→ WORK ITEM:
Repeat exactly the lines below that lie between the line with "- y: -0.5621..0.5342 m" and the line with "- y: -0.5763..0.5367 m", counting both of those lines as part of the answer.

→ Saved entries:
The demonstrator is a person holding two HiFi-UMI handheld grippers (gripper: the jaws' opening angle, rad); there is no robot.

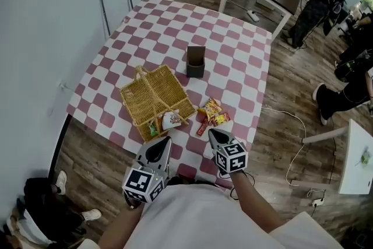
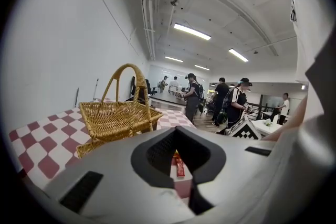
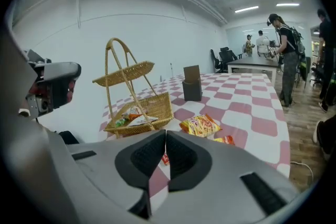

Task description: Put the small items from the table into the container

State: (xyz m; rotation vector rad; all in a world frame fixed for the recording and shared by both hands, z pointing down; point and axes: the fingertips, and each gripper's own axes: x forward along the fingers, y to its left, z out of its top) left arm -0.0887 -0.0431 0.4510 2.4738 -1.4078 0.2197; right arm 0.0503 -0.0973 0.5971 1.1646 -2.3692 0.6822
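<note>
- Over the checkered tabletop (image 1: pixel 233 38), head view: a wicker basket (image 1: pixel 145 99) holds a few packets; snack packets (image 1: pixel 211 109) and a red stick (image 1: pixel 201 129) lie just beside it, with the left gripper (image 1: pixel 164 141) and right gripper (image 1: pixel 213 133) near.
- Left gripper view: jaws together, empty; the wicker basket (image 2: pixel 113 118) stands ahead.
- Right gripper view: jaws all but together, empty; the snack packets (image 3: pixel 200 125) lie beyond.

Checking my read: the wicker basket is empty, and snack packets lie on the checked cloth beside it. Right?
Not empty: the head view shows the wicker basket already holding items in its near compartment. The snack packets do lie on the checked cloth beside it.
</note>
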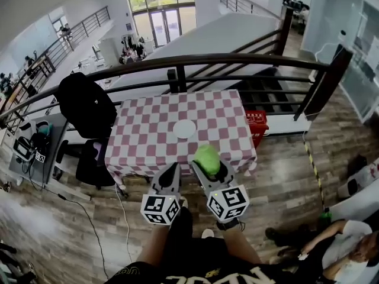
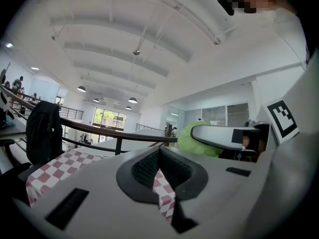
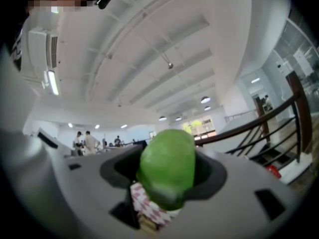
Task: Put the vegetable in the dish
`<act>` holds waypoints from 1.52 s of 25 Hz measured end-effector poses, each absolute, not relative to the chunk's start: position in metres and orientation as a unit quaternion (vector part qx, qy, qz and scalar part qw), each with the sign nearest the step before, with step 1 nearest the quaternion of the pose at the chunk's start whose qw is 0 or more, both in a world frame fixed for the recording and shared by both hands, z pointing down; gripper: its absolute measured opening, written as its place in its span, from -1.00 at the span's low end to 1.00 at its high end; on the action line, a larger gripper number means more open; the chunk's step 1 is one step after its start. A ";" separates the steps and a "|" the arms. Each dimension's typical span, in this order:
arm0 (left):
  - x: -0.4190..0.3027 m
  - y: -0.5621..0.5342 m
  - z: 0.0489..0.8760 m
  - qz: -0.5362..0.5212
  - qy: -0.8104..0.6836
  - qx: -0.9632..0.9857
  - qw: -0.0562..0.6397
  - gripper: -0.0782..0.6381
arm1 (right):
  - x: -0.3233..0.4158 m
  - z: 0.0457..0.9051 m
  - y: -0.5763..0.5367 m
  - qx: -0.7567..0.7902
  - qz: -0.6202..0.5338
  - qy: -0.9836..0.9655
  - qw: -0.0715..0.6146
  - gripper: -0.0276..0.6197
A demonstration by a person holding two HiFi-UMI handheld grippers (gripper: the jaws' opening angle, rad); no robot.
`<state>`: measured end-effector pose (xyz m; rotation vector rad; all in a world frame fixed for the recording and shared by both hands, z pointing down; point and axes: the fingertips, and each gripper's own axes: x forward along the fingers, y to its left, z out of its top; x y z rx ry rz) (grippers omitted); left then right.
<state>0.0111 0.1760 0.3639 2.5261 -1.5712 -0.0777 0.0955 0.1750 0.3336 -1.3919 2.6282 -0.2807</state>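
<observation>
A pale green leafy vegetable (image 1: 206, 156) sits between the jaws of my right gripper (image 1: 208, 165), which is shut on it above the near edge of the red-and-white checked table (image 1: 148, 129). In the right gripper view the vegetable (image 3: 168, 166) fills the gap between the jaws. A small white round dish (image 1: 184, 129) lies near the table's middle, just beyond the vegetable. My left gripper (image 1: 173, 170) hangs beside the right one, shut and holding nothing; its closed jaws (image 2: 159, 171) point over the table. The vegetable (image 2: 192, 138) also shows to the right in the left gripper view.
A black curved railing (image 1: 195, 61) runs behind the table. A black jacket on a chair (image 1: 86, 105) stands at the table's left, and a red basket (image 1: 256, 125) at its right. A person (image 1: 331, 241) sits on the floor at lower right. A grey desk (image 1: 32, 147) is far left.
</observation>
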 end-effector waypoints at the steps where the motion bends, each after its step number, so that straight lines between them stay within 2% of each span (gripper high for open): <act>1: 0.010 0.168 0.368 -0.026 -0.526 0.846 0.087 -0.73 | 0.093 0.337 0.170 -0.460 -0.097 0.879 0.077 -0.09; 15: -0.018 -0.005 0.375 -0.074 -0.479 0.866 0.122 -0.73 | 0.046 0.324 0.018 -0.477 -0.062 0.876 0.027 -0.09; 20: -0.051 -0.057 0.386 -0.071 -0.464 0.872 0.140 -0.73 | 0.004 0.332 -0.034 -0.464 -0.082 0.881 0.047 -0.09; 28: -0.089 -0.091 0.449 -0.046 -0.461 0.863 0.200 -0.73 | -0.024 0.380 -0.069 -0.476 -0.135 0.869 0.021 -0.09; 38: -0.099 -0.112 0.492 -0.010 -0.463 0.861 0.210 -0.73 | -0.016 0.448 -0.112 -0.501 -0.172 0.848 -0.025 -0.09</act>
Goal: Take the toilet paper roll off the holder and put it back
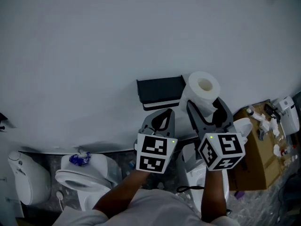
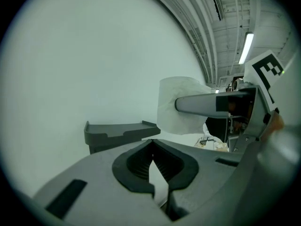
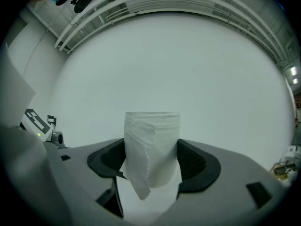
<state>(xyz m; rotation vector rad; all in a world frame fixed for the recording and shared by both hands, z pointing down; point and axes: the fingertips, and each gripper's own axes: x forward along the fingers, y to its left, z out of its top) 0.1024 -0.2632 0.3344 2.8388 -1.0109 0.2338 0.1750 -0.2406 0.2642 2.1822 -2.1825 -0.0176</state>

→ ANSWER BOX:
  - y: -0.5621..0.5342 m
  - z: 0.0489..0.8760 m
  - qz: -0.5362..0.5212
  - qy: -0.8104..0.6836
  - qx: -0.9632..0.9857
  - qw: -0.0562..0.6397
  - gripper: -0.0782..0.6381
arm1 (right):
  - x: -0.3233..0.4158 m
  - z: 0.0457..0.9051 m
  - y: -0.5763..0.5367 m

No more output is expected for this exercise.